7th Circuit’s ADA Ruling: Important, but Limited
There’s been a lot of excitement about the 7th Circuit’s recent ruling on granting additional leave as an accommodation under the Americans with Disabilities Act (ADA). Some observers have gone so far as to claim the ruling “changes everything we know about the ADA.”
There’s no doubt the 7th Circuit’s ruling is a significant thing. But to avoid trouble, it’s important to keep it in perspective.
Here’s a quick recap of how we got here.
In 1997, the Equal Employment Opportunity Commission (EEOC) filed suit against Sears Roebuck & Co. The EEOC alleged the retail company discriminated against a salesperson by refusing to provide her with additional leave as a reasonable accommodation under the ADA. The EEOC said that Sears “maintained an inflexible worker’s compensation one-year leave policy which does not provide for reasonable accommodation of employees with disabilities.”
The U.S. District Court for the Northern District of Illinois ruled in favor of Sears. The EEOC appealed. The 7th Circuit Court of Appeals decided there was enough evidence for a jury trial and sent the case back to the District Court. In 2010, the case settled for $6.2 million.
And then there is perhaps the decision’s most quoted line: “The ADA is an antidiscrimination statute, not a medical-leave entitlement.”
Several other circuit courts followed suit. However, 20 years later, along comes Severson v. Heartland Woodcraft, Inc.
The 7th Circuit seemed to reverse itself when it affirmed a district court’s ruling that an employer did not violate the ADA by failing to provide an employee with a long-term medical leave of absence because a multi-month leave of absence was beyond the scope of a reasonable accommodation under the ADA.
The ruling itself rightly caught peoples’ attention. So did some of its language. For example, the 7th Circuit stated that “a long-term leave of absence cannot be a reasonable accommodation” under the ADA. It went on to say such a leave would transform the ADA “into a medical-leave statute — in effect, an open-ended extension of the FMLA.” And then there is perhaps the decision’s most quoted line: “The ADA is an antidiscrimination statute, not a medical-leave entitlement.”
But before employers get too excited, it’s important to note some very important caveats.
The 7th Circuit is one court. Circuit courts in other jurisdictions have reached differing conclusions on this issue. Further, the EEOC continues to take the position that leaves of absence may constitute reasonable accommodation in certain circumstances. “Inflexible” leave policies could still be in the EEOC’s sights.
Most importantly, the 7th Circuit offers no statutory citation for its conclusion about a multi-month leave — opening it up to potential challenge. Nor does the ruling offer any real guidance for employers on what length of leave is reasonable.
So what can employers do to reduce the risk of an employee or EEOC action on an “inflexible” leave law?

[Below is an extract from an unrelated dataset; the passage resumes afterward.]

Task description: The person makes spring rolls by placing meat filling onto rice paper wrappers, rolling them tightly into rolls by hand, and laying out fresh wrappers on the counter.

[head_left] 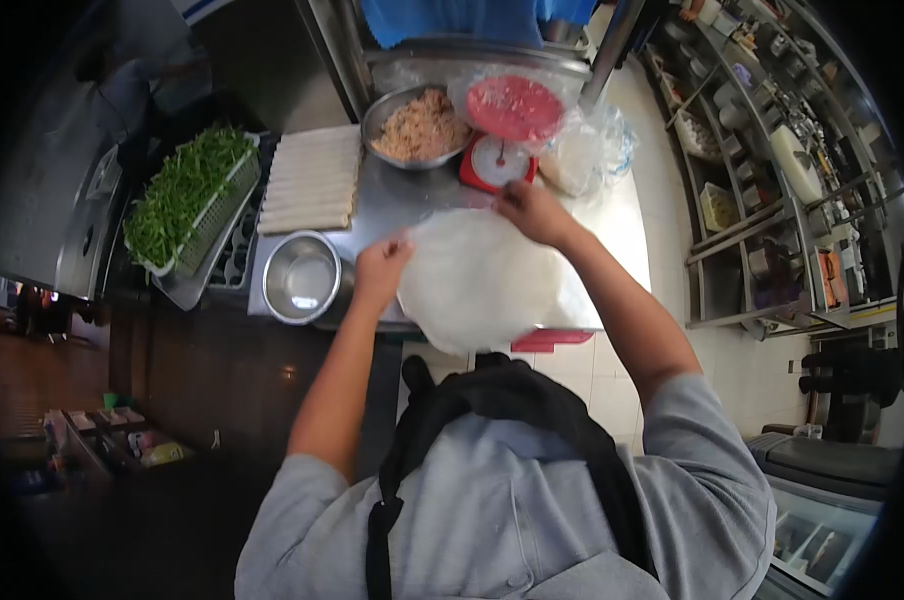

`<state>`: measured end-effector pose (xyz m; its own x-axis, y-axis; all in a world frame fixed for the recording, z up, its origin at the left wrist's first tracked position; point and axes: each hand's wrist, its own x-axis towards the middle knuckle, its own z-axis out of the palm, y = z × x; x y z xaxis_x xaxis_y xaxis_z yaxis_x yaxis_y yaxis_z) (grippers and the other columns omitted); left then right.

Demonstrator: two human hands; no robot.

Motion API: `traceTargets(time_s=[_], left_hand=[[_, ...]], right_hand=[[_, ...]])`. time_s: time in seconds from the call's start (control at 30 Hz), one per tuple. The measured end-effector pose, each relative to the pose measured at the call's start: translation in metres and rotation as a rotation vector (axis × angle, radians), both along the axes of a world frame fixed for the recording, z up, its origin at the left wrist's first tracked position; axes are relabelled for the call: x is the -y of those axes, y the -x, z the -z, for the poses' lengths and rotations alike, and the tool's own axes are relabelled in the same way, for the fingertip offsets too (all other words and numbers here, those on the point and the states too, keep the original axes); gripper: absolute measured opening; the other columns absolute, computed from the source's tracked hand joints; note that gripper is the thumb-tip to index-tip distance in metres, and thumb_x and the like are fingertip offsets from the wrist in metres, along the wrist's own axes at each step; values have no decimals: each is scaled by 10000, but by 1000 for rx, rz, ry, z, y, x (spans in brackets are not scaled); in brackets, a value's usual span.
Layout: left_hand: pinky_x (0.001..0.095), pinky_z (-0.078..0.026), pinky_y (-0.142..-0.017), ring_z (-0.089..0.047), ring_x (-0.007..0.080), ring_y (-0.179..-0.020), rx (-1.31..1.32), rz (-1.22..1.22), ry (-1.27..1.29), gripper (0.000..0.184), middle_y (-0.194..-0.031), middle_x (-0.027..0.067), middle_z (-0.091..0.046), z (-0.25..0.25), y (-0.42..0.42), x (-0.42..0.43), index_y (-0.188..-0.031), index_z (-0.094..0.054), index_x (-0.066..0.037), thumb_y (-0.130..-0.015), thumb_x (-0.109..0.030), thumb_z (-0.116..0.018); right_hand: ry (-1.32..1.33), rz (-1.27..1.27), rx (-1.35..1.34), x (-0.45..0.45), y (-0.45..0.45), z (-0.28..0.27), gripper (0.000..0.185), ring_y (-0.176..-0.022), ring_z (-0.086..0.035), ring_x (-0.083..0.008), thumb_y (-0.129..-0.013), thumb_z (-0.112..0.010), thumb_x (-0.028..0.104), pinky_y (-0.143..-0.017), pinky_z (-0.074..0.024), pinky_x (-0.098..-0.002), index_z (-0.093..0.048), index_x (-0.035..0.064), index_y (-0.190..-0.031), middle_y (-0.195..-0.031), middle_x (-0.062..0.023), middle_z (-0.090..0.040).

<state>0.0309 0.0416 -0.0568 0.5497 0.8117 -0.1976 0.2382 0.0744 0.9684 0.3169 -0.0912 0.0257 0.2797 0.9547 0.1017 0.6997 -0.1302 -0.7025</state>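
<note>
A large, thin, whitish round wrapper sheet (482, 280) hangs over the near edge of the steel table (382, 215). My left hand (383, 265) pinches it at its upper left edge. At its top right edge, my right hand (534, 212) has its fingers closed on the sheet too. Just beyond my right hand is a red kitchen scale (497, 162) with a pink plate (517, 108) on top. A steel bowl of minced filling (419, 130) stands left of the scale. Left of my left hand sits a small steel bowl (302, 278) with a shiny inside.
Pale rolls (310, 180) lie in a row at the table's back left. Beyond them, leafy greens (187, 190) fill a basket. Plastic bags (587, 150) lie at the back right. A shelving rack (772, 190) stands right; another person (137, 85) is at far left.
</note>
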Motion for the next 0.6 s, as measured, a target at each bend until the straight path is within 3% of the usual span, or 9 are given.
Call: traceTargets(time_s=[0.03, 0.1, 0.13, 0.2, 0.23, 0.3, 0.4, 0.6], left_hand=[[292, -519, -881, -662, 154, -998, -25, -4, 19, 271, -1057, 89, -737, 9, 4, -4, -1062, -742, 49, -942, -193, -742], [335, -532, -864, -668, 198, -1037, 86, -259, -345, 247, -1185, 122, -714, 12, 7, -10, -1060, -741, 31, -936, -183, -736], [335, -532, -864, -668, 198, -1037, 82, -259, -337, 247, -1185, 122, -714, 10, 13, -6, -1060, -741, 31, -936, -183, -736], [364, -535, -853, -661, 230, -1056, -124, -144, -583, 219, -1201, 129, -684, -17, 36, 19, -1108, -718, 9, -919, -103, -721], [364, -535, -853, -661, 230, -1056, -124, -144, -581, 219, -1201, 129, -684, -17, 46, 26, -1108, -718, 9, -919, -103, -721], [405, -532, -889, -651, 292, -1026, -280, 90, -763, 235, -1108, 111, -680, -14, 65, 46, -1078, -752, -57, -846, -85, -736], [414, -529, -883, -632, 297, -988, -199, 294, -800, 253, -1033, 89, -643, -11, 68, 66, -1074, -754, -86, -824, -69, -726], [421, -502, -915, -608, 275, -1031, -298, 343, -887, 280, -1017, 65, -612, -6, 65, 69, -1068, -760, -102, -793, -76, -718]], right_hand=[[-122, 30, 212, -2, 4, 14, 205, -923, -688, -337, -942, -664, 192, -852, -539, -412, -686, 3, -1021, -946, -172, -701], [-116, 109, 172, 8, 11, 8, 222, -1000, -669, -364, -927, -661, 182, -886, -534, -429, -697, 21, -1075, -1025, -178, -697], [-124, 192, 155, 15, 10, 1, 260, -1077, -650, -391, -912, -658, 172, -921, -529, -446, -708, 39, -1130, -1104, -183, -693], [14, 217, 178, 42, 5, 1, 252, -1076, -653, -374, -907, -663, 165, -921, -530, -437, -719, 60, -1129, -1124, -167, -688], [134, 242, 201, 56, 3, 2, 246, -1076, -656, -357, -902, -668, 158, -921, -531, -427, -730, 81, -1127, -1144, -152, -682], [214, 216, 173, 87, 3, 23, 240, -1062, -662, -346, -889, -680, 149, -919, -534, -419, -752, 105, -1113, -1124, -136, -683], [286, 218, 138, 113, 23, 35, 248, -1020, -675, -320, -876, -690, 117, -894, -547, -402, -759, 93, -1113, -1079, -122, -678], [249, 281, 74, 127, 43, 57, 305, -956, -674, -280, -880, -713, 129, -841, -549, -383, -754, 113, -1182, -1020, -113, -660]])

First, employers should focus on individual employees. The ADA requires a case-by-case assessment to determine which particular form of accommodation is reasonable for a particular employee. A blanket refusal to grant multi-month leaves is not the kind of case-by-case assessment required by the ADA. The key to reducing potential liability is an interactive, individualized, and well-documented process.
Next, learn what other employers are doing. Leave laws are increasingly complicated, especially the interaction among them. Risk managers, HR professionals and others can take advantage of the workshops, webinars, training videos and other resources on the ADA; many are available at low or even no cost.
Finally, employers should think about going beyond ADA requirements. The immediate and reasonable question is, “why wouldn’t you try to accommodate an individual with a qualified disability?”
That question is best answered with other questions:
- Why would you want skilled, experienced employees to leave your organization?
- Why would you want to increase ADA litigation risks for your organization?
Rather than seeing the ADA as a problem to mitigate, employers should see it as an opportunity to maximize and retain valuable talent. Many employers have made that shift in regard to workers’ compensation (WC) claims. WC costs can be so significant that some organizations successfully adopt an “above and beyond” attitude toward helping claimants stay at work or return to work. Doing so requires investment in proactive policies, processes and procedures to reduce claims. It requires work, but the return on investment can be substantial. The same applies to the ADA. That investment can pay big dividends in today’s tight — and litigious — labor market.
The 7th Circuit’s recent ADA ruling isn’t the last word on reasonable accommodations. Employers should continue to take steps that minimize liability and maximize the ability to attract good talent to compete and grow.